See more from this Session: Management Strategies to Improve Nutrient Use Efficiency
Wednesday, November 3, 2010
Long Beach Convention Center, Exhibit Hall BC, Lower Level
In order to better understand legume benefit to corn and wheat performance in crop rotations, a two-year study was carried out in 2006 within an established no-till crop rotation experiment in Brookings, SD. Two crop phases (corn and winter wheat) were chosen in four different rotation treatments (field pea/winter wheat/soybean/corn; soybean/spring wheat/field pea/corn; soybean/corn/field pea/winter wheat; soybean/ corn/oats/winter wheat). Corn preceded by soybeans and fieldpeas and winter wheat preceded by oats and field pea were sampled for the analysis. Crop residue of preceding crop and subsequent corn and winter wheat grain were sampled and analyzed for yield, nutrient content and fiber content. Microbial mineralization of endogenous soil carbon and added substrates assessed using the BDoxy 96-well plate method prior to winter wheat and corn planting.
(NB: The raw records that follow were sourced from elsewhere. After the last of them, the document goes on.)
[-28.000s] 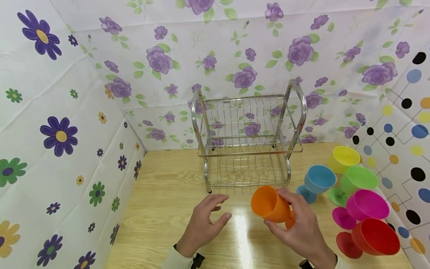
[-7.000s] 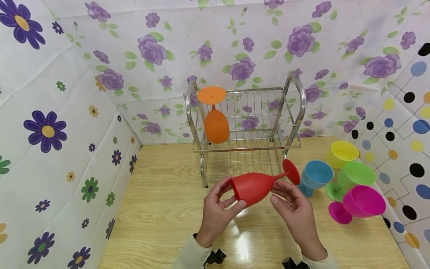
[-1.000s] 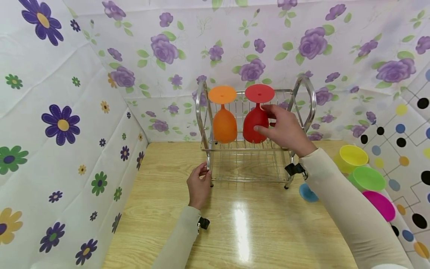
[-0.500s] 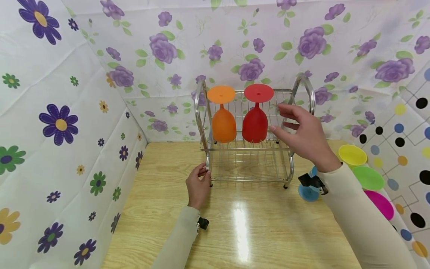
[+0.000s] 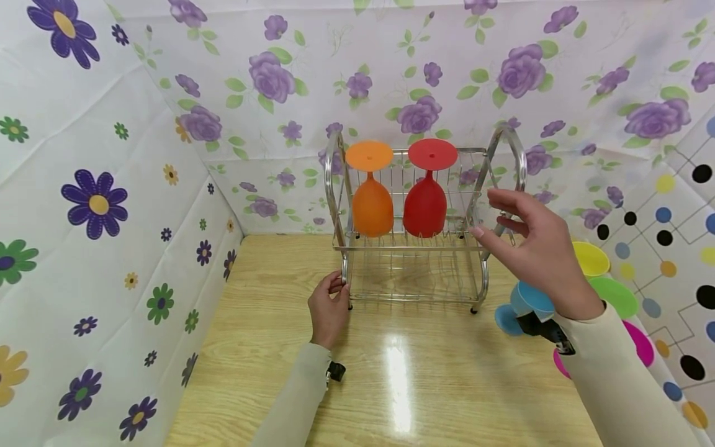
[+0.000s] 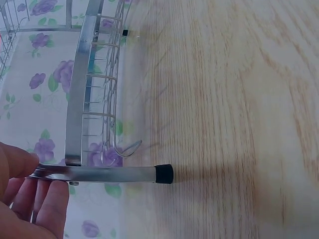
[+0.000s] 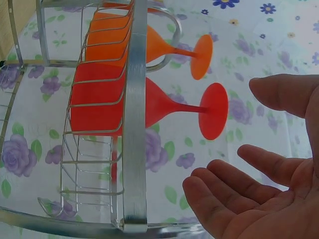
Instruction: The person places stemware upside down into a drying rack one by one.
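Note:
Side by side on the upper tier of a metal dish rack, an orange goblet and a red goblet stand upside down, feet upward. My left hand pinches the rack's front left leg between thumb and fingers; the left wrist view shows this grip on the metal leg above its black foot. My right hand hangs in front of the rack's right side, thumb and fingers apart, holding nothing. In the right wrist view its spread fingers are apart from the red goblet.
On the table's right side are a blue goblet, a yellow goblet, a green goblet and a magenta goblet, partly hidden by my right arm. Patterned cloth walls enclose the wooden table.
Half a minute ago the rack held no goblets; orange, then red, were placed upside down on it. Within the last second my right hand let go of the red goblet and moved right.

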A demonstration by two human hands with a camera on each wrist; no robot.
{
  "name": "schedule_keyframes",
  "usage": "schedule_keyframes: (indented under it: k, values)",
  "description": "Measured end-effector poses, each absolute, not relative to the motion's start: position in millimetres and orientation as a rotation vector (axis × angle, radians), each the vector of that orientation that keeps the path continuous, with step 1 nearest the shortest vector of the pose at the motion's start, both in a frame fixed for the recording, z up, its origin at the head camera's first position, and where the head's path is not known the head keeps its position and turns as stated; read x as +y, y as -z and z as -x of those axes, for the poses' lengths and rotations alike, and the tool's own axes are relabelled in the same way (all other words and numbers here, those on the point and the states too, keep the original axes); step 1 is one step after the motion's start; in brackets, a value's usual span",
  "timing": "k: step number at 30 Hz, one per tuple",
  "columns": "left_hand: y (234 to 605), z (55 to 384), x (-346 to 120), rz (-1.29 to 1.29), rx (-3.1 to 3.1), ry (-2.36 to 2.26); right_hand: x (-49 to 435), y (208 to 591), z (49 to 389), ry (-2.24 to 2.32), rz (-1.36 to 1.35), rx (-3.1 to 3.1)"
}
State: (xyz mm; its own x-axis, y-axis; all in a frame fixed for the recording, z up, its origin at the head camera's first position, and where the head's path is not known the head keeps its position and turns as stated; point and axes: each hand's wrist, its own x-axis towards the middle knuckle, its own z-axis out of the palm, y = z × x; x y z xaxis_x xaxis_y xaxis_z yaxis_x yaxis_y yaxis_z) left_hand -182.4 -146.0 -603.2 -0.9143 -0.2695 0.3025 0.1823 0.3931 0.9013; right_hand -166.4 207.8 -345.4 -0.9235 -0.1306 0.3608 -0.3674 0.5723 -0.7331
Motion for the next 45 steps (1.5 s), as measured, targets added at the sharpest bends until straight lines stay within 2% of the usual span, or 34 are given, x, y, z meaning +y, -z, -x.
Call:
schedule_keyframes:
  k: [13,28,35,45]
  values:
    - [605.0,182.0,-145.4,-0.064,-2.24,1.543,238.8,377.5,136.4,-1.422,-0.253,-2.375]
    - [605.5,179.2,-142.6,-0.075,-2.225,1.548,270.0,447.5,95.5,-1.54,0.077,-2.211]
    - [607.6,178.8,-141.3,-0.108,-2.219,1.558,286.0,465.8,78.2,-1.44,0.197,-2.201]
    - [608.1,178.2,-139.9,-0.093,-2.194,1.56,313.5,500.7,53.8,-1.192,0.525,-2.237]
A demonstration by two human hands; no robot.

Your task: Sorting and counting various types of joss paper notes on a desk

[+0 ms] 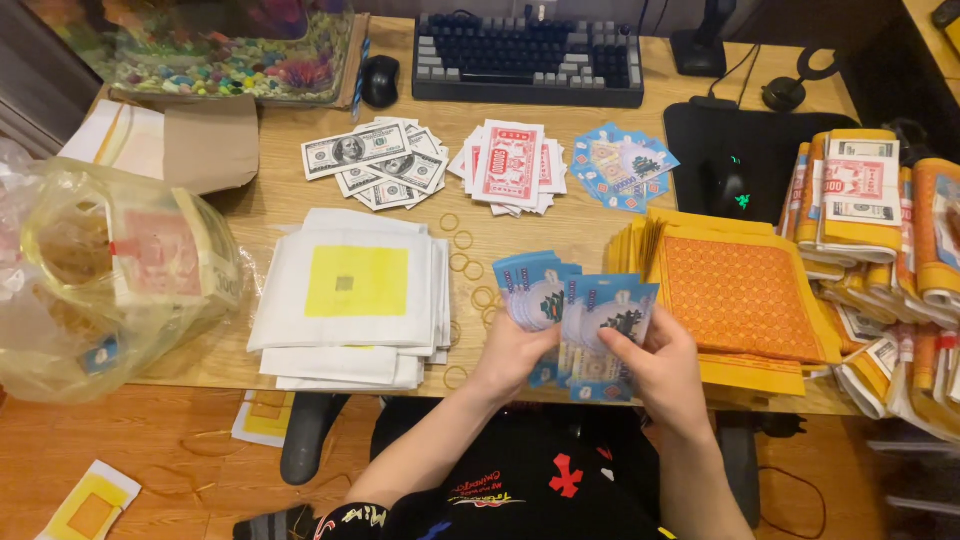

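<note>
Head view: left hand [515, 350] and right hand [655, 365] both grip fanned blue notes [580, 305] — counting underway; next, peel the top note cleanly.

Blue paper notes [585, 310] fanned between left hand [515, 352] and right hand [662, 368], held above the near edge of the wooden desk [570, 228]. White sheets with a yellow square [352, 298] stacked just left of the hands, orange-printed yellow sheets [735, 300] just right, rubber bands [466, 262] scattered between. Farther back, three loose piles: grey banknotes [382, 163], red-and-white notes [508, 167], more blue notes [622, 166], then a keyboard [528, 58].
</note>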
Twelve different carbon substrates (including “none”) with or without nitrogen (N) and phosphorus (P) addition were added to the soil slurry inoculum from the crop plot soil and mineralization activities were measured. Corn and wheat grain yield and quality were not significantly different in both years. Soybeans yielded significantly (P < 0.05) more residue biomass and contained more lignin than fieldpeas. Microbial mineralization was significantly (P < 0.05) higher in soybean-harvested soil than in fieldpeas-harvested soil when different substrates and nutrients were added. Microbial mineralization in fieldpeas and oat-harvested soil was not significantly different but the addition of N significantly increased activity. Fieldpeas root extract was a preferred substrate by the microbes. From these studies, microbial activity analysis helped explain preceding crop contribution in the rotation. It is also shown that legume contribution differs with legume specie.